CSci 4061: Introduction to Operating Systems, Spring 2024

CSci 4061: Introduction to Operating Systems, Spring 2024
Project #3: MultiThreaded Image Matching Server
Instructor: Jon Weissman
Intermediate submission due: 11:59pm (CDT), 4, 4, 2023
Final submission due: 11:59pm (CDT), 4. 12, 2023
1. Background
The purpose of this lab is to construct a multithreaded client and a multithreaded server using POSIX threads (pthreads) in the C language to learn about thread programming and synchronization methods. In this project, we will use multithreading to improve the performance of a server that is programmed to accept an image from the user, match it against a database of known images, and return the closest matching image. In this programming assignment we will be using the dispatcher-worker model of threads. There is both concurrency and parallelism at play (the latter if the server is running on a multicore system). Note: even if threads are dispatched to different cores, they still have direct access to all of the process memory.

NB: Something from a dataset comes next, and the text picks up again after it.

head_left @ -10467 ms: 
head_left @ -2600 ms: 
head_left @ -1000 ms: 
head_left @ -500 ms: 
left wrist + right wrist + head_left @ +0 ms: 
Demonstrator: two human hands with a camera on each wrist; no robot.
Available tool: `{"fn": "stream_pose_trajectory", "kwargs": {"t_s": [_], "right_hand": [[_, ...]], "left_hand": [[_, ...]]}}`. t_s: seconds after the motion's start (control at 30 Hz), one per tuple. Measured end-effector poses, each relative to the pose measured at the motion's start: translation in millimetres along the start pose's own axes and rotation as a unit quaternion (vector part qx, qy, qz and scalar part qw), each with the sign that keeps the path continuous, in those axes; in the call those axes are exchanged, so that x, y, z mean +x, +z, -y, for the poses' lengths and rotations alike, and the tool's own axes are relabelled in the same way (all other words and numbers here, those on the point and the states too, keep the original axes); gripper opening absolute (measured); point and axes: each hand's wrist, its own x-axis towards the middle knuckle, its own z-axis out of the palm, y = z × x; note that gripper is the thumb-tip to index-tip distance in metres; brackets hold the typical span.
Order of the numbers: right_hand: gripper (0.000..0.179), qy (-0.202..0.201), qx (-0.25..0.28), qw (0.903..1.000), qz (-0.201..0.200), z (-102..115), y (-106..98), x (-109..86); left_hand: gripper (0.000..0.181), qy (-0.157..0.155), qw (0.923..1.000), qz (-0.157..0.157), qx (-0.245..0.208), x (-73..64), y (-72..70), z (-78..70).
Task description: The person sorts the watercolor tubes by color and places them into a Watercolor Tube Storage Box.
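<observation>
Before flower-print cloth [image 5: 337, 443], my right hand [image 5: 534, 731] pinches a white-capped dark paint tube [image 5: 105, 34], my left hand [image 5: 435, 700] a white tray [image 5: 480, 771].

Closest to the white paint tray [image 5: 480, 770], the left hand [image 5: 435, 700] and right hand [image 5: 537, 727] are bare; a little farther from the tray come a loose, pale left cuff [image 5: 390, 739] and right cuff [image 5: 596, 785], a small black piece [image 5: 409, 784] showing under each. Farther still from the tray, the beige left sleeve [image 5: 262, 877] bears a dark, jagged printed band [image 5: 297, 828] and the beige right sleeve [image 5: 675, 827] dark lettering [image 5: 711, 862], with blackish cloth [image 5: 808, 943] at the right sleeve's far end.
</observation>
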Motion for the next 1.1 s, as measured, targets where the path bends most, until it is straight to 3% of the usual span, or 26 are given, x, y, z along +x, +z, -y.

The purpose of this programming assignment is to get you started with thread programming and synchronization. You need to be familiar with POSIX threads, mutex locks and condition variables.
2. Project Overview
Your project will be composed of two types of threads: dispatcher thread and worker threads.The purpose of the dispatcher threads is to repeatedly accept an incoming connection, read the client request from the connection, and place the request in a queue. We will assume that there will only be one request per incoming connection. The purpose of the worker threads are to monitor the request queue, retrieve requests (in the form of an input image) and read the image into memory (ie. get the bytes of the image), match the image against a database of images, and serve the best or closest matching image back to the user. The queue is a bounded buffer and will need to be properly synchronized. All client-server communication is implemented for you.
3. Server Overview
Your server should create a fixed pool of worker and dispatcher threads when the program starts.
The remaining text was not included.